Looking back on Sunday

Sanctuary light.blog.medium

The sanctuary lamp in the darkness

Sunday was sweet. The children who came forward for the children’s message were young and inexperienced in this little ritual of church life. They were shy and, perhaps frozen by the crowd behind them and this relative stranger asking them questions.

They were simple questions. Questions about candles. What are they for? Where do we use them? Apparently they couldn’t remember ever seeing candles, though grandparents assured me after that they had candles everywhere from the fireplace to the dinner table.
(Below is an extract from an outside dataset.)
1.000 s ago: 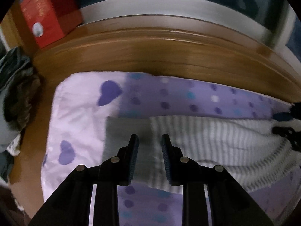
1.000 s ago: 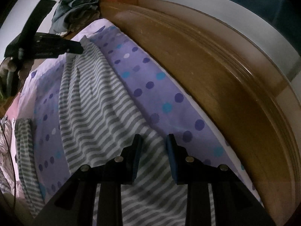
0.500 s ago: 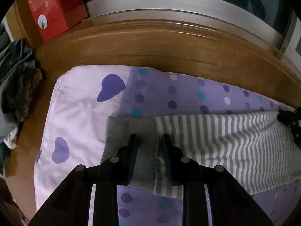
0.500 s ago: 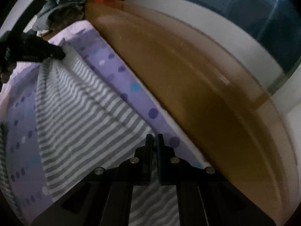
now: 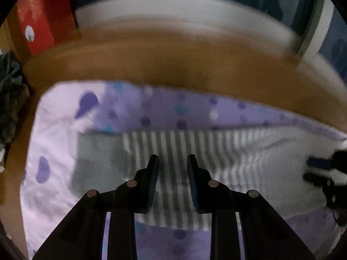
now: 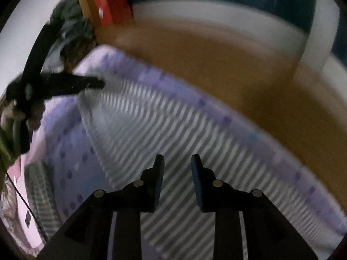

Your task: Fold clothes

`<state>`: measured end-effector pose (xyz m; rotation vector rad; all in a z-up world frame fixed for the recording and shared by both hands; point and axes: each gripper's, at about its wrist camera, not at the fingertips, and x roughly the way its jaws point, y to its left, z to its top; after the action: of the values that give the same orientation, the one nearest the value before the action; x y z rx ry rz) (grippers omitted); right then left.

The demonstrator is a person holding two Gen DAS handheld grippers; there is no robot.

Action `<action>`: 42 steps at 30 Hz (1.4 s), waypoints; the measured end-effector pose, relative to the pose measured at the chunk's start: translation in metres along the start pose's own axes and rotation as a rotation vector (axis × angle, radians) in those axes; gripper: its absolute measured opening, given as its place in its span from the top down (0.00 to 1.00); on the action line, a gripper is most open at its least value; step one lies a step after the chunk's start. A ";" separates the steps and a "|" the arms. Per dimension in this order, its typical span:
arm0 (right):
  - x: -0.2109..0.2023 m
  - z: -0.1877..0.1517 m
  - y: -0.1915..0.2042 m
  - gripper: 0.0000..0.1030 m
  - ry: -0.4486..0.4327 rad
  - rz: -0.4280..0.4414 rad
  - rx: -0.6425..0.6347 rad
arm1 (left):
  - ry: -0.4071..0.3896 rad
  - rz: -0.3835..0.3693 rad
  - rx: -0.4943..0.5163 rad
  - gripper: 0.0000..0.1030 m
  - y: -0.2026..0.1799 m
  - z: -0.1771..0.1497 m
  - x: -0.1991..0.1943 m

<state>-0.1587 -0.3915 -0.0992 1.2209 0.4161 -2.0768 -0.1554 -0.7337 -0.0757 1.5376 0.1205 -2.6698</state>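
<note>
the left gripper point(image 5: 172, 162) pointed steeply down with its jaws parted and nothing pinched between them. directly under and just ahead of those jaws lay the striped garment point(image 5: 195, 151), grey and white, spread flat; its plain grey band point(image 5: 97, 160) sat just to the left of the left jaw. the cloth ran off to the right of the jaws, where the other tool showed small and dark at the picture's edge. under the garment lay a purple dotted sheet point(image 5: 177, 110), showing ahead of the jaws and again beneath them, with a paler lilac cloth point(image 5: 54, 130) bearing heart shapes further left.

the right gripper point(image 6: 176, 165) was opening, its jaws apart with only air between them; the striped garment point(image 6: 173, 130) lay beneath and ahead, not pressed by the pads. the cloth stretched away up and to the left of these jaws, toward the left gripper point(image 6: 95, 83), whose tip sat at the garment's far corner; whether it touched could not be told through the blur. a second striped piece point(image 6: 41, 190) lay well to the left of the jaws.

beyond the sheet rose a brown wooden board point(image 5: 173, 65). past it, far left, stood a red box point(image 5: 36, 23) and a heap of dark clothes point(image 6: 71, 28).
</note>
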 end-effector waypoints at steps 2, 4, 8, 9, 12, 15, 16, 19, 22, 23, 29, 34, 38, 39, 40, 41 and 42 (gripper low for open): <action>0.001 -0.008 0.008 0.70 -0.026 -0.045 -0.040 | -0.037 0.024 -0.006 0.73 -0.001 -0.005 -0.003; -0.004 -0.011 0.014 0.70 -0.009 -0.077 -0.038 | -0.022 0.032 -0.035 0.73 -0.002 -0.008 -0.008; -0.057 -0.026 0.008 0.70 -0.098 -0.040 0.070 | -0.026 -0.032 -0.026 0.73 -0.025 -0.016 -0.033; -0.072 -0.035 0.004 0.70 -0.118 -0.055 0.091 | -0.032 -0.046 -0.008 0.73 -0.035 -0.021 -0.041; -0.105 -0.059 0.000 0.68 -0.173 -0.096 0.174 | -0.053 -0.088 0.079 0.73 -0.076 -0.042 -0.064; -0.140 -0.101 -0.014 0.66 -0.188 -0.121 0.265 | -0.065 -0.152 0.184 0.73 -0.126 -0.057 -0.089; -0.149 -0.117 -0.018 0.66 -0.183 -0.140 0.296 | -0.062 -0.185 0.213 0.73 -0.145 -0.065 -0.096; -0.166 -0.160 -0.027 0.66 -0.168 -0.190 0.387 | -0.050 -0.271 0.281 0.73 -0.197 -0.080 -0.109; -0.183 -0.201 -0.038 0.66 -0.167 -0.225 0.480 | -0.041 -0.336 0.353 0.73 -0.251 -0.103 -0.124; -0.192 -0.216 -0.043 0.66 -0.173 -0.232 0.510 | -0.038 -0.355 0.373 0.73 -0.265 -0.110 -0.130; -0.229 -0.290 -0.057 0.66 -0.190 -0.215 0.522 | -0.048 -0.411 0.466 0.73 -0.345 -0.155 -0.162; -0.252 -0.336 -0.051 0.66 -0.155 -0.182 0.340 | -0.011 -0.355 0.433 0.73 -0.392 -0.199 -0.172; -0.264 -0.371 -0.048 0.66 -0.137 -0.136 0.189 | -0.002 -0.349 0.416 0.73 -0.428 -0.246 -0.181; -0.263 -0.375 -0.049 0.66 -0.128 -0.124 0.157 | -0.002 -0.348 0.416 0.73 -0.436 -0.258 -0.186; -0.262 -0.380 -0.049 0.66 -0.120 -0.112 0.126 | -0.004 -0.348 0.420 0.73 -0.444 -0.267 -0.189; -0.261 -0.385 -0.049 0.66 -0.112 -0.101 0.094 | -0.006 -0.348 0.423 0.73 -0.450 -0.276 -0.192; -0.259 -0.387 -0.050 0.66 -0.100 -0.086 0.074 | -0.008 -0.350 0.426 0.73 -0.456 -0.281 -0.194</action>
<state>0.1387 -0.0310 -0.0766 1.1533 0.3544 -2.2341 0.1427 -0.2507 -0.0307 1.7570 -0.2155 -3.1320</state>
Since I wasn’t getting anywhere, I took them up behind the altar to look at the perpetual light that hangs in a red globe from the ceiling. And there, sitting on the floor, behind the altar, the Christmas tree, the advent wreath and flowers, we were out of sight of the congregation – and they finally began to talk.

Darling children.

We use candles for light. We use them for celebration (birthday cakes and Christmas dinners). There were lamps in the ancient temple in Israel – the only light in a windowless room where God was understood to be present. The red lamp is a sign that God is always present – not just here where people come to pray, but with us always.

On the way back we stopped and I brought down the pillar candles on the altar so each could light one. Apparently that was the moment of success. When I walked into the fellowship hall for coffee hour, one of the little ones jumped up and said, “There he is!” (the man who let them light candles).

It’s too complicated to explain to him that he is the true light of God, the true sign of God’s presence in the world: not only now because of that fresh simplicity and innocent love characteristic of early childhood, but because we were all made in the image of God, fashioned of the earth and the breath/spirit of God, and freed in Christ to be light to the world, to be the gracious, redeeming presence of God’s love in an often dark and terribly wounded world.

Hopefully he will come to understand all this.